### TASK DESCRIPTION
Give the data below again exactly as written, but without the pictures.

### DATA EXTRACT
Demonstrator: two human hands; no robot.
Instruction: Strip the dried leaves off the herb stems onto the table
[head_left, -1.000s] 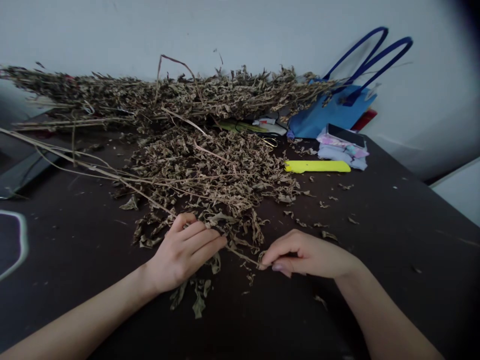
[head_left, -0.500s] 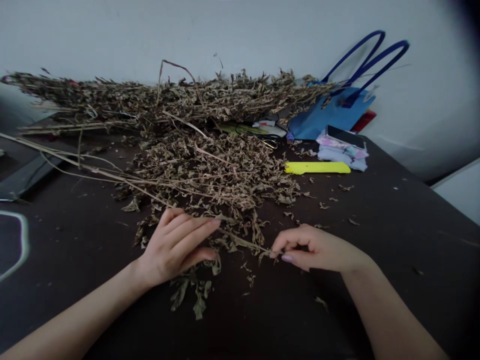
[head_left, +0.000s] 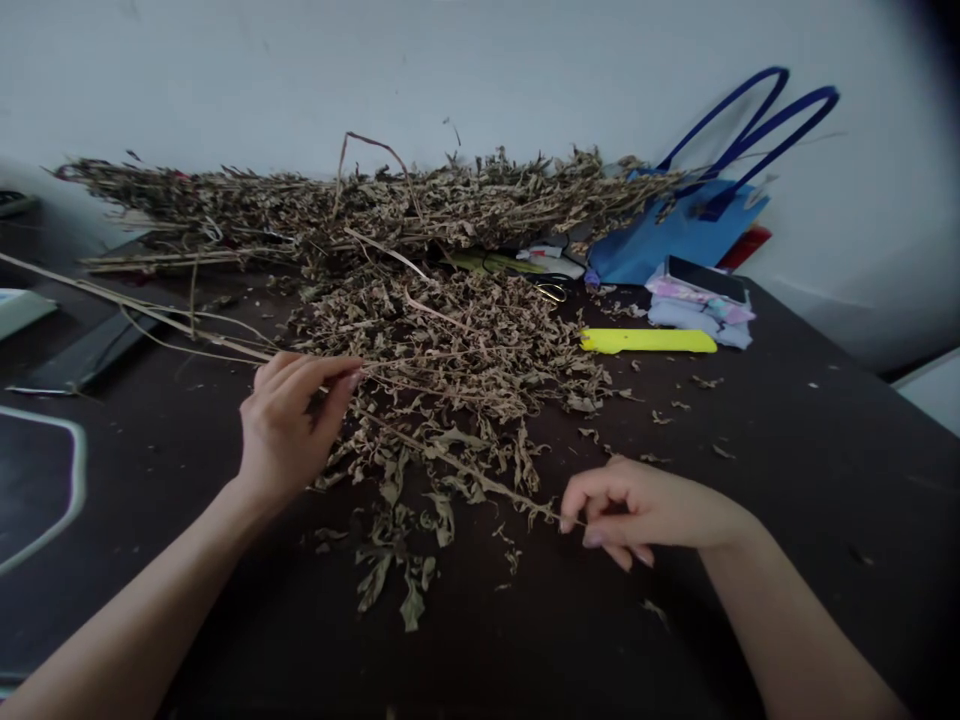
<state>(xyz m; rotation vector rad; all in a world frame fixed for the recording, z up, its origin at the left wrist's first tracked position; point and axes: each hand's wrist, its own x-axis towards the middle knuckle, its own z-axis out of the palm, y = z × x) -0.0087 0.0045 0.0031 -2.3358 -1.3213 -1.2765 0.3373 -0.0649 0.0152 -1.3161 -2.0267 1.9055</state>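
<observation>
A long dried plant stem [head_left: 450, 462] runs slantwise over the near side of the crumpled leaf pile [head_left: 450, 330]. My right hand [head_left: 645, 510] pinches its thin right end between thumb and fingertips. Farther up to the left, my left hand [head_left: 289, 425] is closed with thumb and index finger together around the stem; the exact contact is partly hidden by the fingers. Bare stems [head_left: 187, 325] reach out to the left behind that hand. Below the stem, a few larger greenish dried leaves [head_left: 397, 545] lie on the dark table.
A big heap of dried leafy stalks [head_left: 450, 205] lies along the wall. To its right stands a blue bag [head_left: 675, 235] with looped handles. Nearby are scissors [head_left: 553, 291], a yellow cutter-like tool [head_left: 649, 341] and a phone [head_left: 705, 278] on a tissue pack [head_left: 701, 315].
My left hand has moved left and away from me along the stem, its fingers now curled. My right hand still pinches the stem's end. The view has shifted slightly.
</observation>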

### YOUR SOLUTION
Demonstrator: two human hands; no robot.
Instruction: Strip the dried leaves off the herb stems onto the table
[head_left, -1.000s] 
[head_left, -0.500s] 
[head_left, +0.000s] 
<state>(xyz m; rotation vector rad; all in a world frame fixed for the recording, z up, its origin at the left wrist's first tracked position; point and axes: each hand's wrist, its own x-axis towards the middle knuckle, its own z-axis out of the palm, y = z × x) -0.0087 0.0045 0.0031 -2.3358 -1.3213 -1.2765 0.3373 -0.0649 0.0152 -1.3161 -2.0267 1.9055</state>
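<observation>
A long dried plant stem [head_left: 450, 462] runs slantwise over the near side of the crumpled leaf pile [head_left: 450, 330]. My right hand [head_left: 645, 510] pinches its thin right end between thumb and fingertips. Farther up to the left, my left hand [head_left: 289, 425] is closed with thumb and index finger together around the stem; the exact contact is partly hidden by the fingers. Bare stems [head_left: 187, 325] reach out to the left behind that hand. Below the stem, a few larger greenish dried leaves [head_left: 397, 545] lie on the dark table.
A big heap of dried leafy stalks [head_left: 450, 205] lies along the wall. To its right stands a blue bag [head_left: 675, 235] with looped handles. Nearby are scissors [head_left: 553, 291], a yellow cutter-like tool [head_left: 649, 341] and a phone [head_left: 705, 278] on a tissue pack [head_left: 701, 315].
My left hand has moved left and away from me along the stem, its fingers now curled. My right hand still pinches the stem's end. The view has shifted slightly.
</observation>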

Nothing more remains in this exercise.